Monument in Taganrog, Russia

Korolev and Gagarin Monument (Russian: Памятник Королёву и Гагарину) is a bronze sculpture of Yuri Gagarin and Sergei Korolev by the sculptor O. Komov. It was installed in Taganrog on Chekhov Street in front of the building "A" of the Engineering and Technology Academy of the Southern Federal University.

== Sculpture ==
The monument is modeled after a historic 1961 photograph, but the monument subtly deviates from the original image. In the photo, Korolev and Gagarin are smiling, looking at each other, and are engaged in a lively conversation. On the monument their faces are somber; they look away from each other. Gagarin is mythologized. In real life he was shorter than Korolev, as the first cosmonauts had to be small to fit into a tiny spacecraft. On the monument, Gagarin’s height rivals Korolev’s, adding gravitas and significance to his figure.

== History ==
The honourable citizen of Taganrog E.V. Zaytsev, the former employee of TRTI also party and the statesman became the main initiator of emergence of this sculpture in Taganrog. Being the first deputy minister of culture of the RSFSR, and then the USSR, E.V. Zaitsev contributed to the transfer of the monument to Taganrog in 1978.

The sculpture "Gagarin - Korolev" (before the author’s name), created in 1975, was demonstrated at the exhibition in Moscow.

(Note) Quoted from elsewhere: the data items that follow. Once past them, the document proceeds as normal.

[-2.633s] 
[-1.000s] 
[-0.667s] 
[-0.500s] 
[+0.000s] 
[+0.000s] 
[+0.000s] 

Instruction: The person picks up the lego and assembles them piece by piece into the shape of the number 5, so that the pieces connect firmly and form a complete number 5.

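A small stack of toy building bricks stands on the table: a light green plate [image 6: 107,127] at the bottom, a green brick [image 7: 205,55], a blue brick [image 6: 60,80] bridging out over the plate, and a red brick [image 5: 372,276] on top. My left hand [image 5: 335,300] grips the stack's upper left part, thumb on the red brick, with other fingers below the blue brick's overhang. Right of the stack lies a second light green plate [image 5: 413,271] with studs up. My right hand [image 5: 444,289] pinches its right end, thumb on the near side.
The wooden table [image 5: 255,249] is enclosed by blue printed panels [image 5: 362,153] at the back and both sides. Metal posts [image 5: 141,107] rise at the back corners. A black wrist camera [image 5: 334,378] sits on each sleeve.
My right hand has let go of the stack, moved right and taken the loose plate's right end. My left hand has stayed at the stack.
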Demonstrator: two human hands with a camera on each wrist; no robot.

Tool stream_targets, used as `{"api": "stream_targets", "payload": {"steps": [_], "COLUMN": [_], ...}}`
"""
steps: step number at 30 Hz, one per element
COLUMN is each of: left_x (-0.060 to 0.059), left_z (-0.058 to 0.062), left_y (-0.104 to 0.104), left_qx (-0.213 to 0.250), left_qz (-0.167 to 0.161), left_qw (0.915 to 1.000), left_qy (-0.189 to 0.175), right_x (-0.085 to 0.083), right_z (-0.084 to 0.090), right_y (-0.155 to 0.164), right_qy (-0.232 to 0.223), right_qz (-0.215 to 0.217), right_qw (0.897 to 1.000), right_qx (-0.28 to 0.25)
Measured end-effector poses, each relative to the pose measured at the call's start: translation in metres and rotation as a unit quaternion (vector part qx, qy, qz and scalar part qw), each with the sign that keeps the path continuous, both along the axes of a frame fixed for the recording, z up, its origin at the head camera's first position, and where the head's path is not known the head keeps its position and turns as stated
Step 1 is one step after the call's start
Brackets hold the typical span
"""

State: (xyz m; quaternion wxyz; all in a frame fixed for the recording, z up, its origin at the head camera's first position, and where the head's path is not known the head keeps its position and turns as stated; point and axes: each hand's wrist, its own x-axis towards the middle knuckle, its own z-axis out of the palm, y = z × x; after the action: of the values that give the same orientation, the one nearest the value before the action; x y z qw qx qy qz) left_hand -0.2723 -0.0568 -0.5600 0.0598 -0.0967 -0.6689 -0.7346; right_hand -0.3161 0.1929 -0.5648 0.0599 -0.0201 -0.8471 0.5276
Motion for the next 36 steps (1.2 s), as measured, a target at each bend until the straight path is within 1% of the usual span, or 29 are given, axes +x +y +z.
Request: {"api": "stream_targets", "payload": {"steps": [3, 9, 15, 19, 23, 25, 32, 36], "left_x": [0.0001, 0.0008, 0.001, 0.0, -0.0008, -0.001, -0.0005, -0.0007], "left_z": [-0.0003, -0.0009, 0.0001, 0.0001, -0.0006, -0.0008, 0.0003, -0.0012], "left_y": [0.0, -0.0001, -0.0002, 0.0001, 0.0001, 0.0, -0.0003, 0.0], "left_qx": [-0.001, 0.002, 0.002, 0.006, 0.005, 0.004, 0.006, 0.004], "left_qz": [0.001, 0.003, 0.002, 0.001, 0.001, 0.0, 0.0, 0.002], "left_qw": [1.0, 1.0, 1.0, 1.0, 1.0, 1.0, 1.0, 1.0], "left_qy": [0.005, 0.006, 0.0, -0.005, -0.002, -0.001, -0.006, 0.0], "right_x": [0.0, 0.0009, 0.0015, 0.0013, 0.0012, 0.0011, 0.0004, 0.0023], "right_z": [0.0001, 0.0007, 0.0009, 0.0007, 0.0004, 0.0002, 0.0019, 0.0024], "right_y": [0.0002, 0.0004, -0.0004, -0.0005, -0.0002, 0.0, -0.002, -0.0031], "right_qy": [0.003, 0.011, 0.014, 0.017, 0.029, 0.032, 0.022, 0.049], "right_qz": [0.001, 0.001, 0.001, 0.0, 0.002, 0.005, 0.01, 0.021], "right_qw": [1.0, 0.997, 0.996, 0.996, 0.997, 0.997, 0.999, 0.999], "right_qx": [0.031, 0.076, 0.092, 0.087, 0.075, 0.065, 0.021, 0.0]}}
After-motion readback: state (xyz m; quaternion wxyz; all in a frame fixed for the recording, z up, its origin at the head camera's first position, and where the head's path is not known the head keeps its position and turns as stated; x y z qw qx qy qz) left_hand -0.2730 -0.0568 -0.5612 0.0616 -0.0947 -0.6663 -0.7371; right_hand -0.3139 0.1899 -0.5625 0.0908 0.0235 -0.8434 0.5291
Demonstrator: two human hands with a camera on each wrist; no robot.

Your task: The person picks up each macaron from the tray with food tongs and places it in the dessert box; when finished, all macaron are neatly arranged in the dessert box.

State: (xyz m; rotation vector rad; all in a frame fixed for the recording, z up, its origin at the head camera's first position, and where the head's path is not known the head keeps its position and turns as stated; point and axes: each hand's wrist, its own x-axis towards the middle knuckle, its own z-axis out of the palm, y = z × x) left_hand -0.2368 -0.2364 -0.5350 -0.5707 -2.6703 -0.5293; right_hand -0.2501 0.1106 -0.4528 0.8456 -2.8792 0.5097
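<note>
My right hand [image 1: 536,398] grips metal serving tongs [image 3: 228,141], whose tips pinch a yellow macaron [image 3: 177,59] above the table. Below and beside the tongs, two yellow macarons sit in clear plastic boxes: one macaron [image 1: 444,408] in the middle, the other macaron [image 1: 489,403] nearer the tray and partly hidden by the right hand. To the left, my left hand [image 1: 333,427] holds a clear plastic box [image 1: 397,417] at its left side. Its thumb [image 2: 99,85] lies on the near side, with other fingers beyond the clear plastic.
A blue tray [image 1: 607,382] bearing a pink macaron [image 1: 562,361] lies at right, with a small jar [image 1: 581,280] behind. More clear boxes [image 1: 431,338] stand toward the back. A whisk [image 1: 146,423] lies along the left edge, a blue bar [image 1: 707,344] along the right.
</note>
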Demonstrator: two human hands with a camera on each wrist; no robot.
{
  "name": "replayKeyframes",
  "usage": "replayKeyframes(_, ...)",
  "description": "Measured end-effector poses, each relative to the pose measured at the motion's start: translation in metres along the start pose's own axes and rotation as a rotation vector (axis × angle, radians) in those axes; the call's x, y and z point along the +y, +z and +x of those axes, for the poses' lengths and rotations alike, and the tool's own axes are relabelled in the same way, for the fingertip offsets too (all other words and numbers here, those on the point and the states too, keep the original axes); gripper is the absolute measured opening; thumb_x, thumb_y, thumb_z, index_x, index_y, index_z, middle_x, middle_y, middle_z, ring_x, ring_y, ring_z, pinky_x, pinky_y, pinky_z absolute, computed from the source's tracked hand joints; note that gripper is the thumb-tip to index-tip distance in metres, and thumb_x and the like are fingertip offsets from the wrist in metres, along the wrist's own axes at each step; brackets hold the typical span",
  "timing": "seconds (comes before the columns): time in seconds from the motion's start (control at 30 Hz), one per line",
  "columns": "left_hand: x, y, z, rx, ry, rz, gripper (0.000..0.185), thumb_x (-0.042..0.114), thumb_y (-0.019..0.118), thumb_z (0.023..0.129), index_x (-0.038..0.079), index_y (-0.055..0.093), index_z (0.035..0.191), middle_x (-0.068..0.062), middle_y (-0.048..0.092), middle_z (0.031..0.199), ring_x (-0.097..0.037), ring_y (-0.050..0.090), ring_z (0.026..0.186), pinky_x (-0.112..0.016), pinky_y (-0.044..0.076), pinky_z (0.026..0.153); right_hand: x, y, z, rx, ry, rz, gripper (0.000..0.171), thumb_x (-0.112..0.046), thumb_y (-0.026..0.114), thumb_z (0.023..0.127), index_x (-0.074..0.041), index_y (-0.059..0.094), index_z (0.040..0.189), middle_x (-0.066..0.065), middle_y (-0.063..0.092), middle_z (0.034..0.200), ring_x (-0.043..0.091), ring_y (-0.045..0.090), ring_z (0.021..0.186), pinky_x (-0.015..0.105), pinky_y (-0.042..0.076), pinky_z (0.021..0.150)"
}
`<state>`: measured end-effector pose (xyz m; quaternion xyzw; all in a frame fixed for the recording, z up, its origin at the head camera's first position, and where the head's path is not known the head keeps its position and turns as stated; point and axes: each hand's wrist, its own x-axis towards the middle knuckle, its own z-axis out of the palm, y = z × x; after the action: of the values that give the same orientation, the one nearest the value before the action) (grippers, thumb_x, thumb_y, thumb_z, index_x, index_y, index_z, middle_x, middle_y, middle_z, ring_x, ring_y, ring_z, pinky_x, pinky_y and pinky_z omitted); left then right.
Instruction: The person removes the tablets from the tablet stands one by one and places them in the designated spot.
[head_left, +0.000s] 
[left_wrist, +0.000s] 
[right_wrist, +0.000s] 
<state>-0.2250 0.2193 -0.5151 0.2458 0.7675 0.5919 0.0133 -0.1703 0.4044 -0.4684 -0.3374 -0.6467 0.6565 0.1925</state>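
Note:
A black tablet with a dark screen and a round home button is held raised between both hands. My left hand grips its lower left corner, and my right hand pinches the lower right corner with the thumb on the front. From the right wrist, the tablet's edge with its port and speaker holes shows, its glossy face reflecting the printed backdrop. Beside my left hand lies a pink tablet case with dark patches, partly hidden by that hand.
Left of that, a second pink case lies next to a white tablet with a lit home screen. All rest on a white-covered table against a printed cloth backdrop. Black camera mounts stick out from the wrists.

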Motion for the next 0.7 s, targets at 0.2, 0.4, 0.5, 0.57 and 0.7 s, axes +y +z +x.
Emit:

The Formation of the park sculpture museum was delayed for an indefinite period of time. TRTI and high school No.3 known for the museum of cosmonauts fought for an installation place of a monument. But for some reason in 1979 it was decided to install a monument at the intersection of Petrovskaya street and Ukrainskiy Lane. In 2002, when the radio university celebrated its 50th anniversary, the monument was moved to today's place, to the building "A" of TRTI.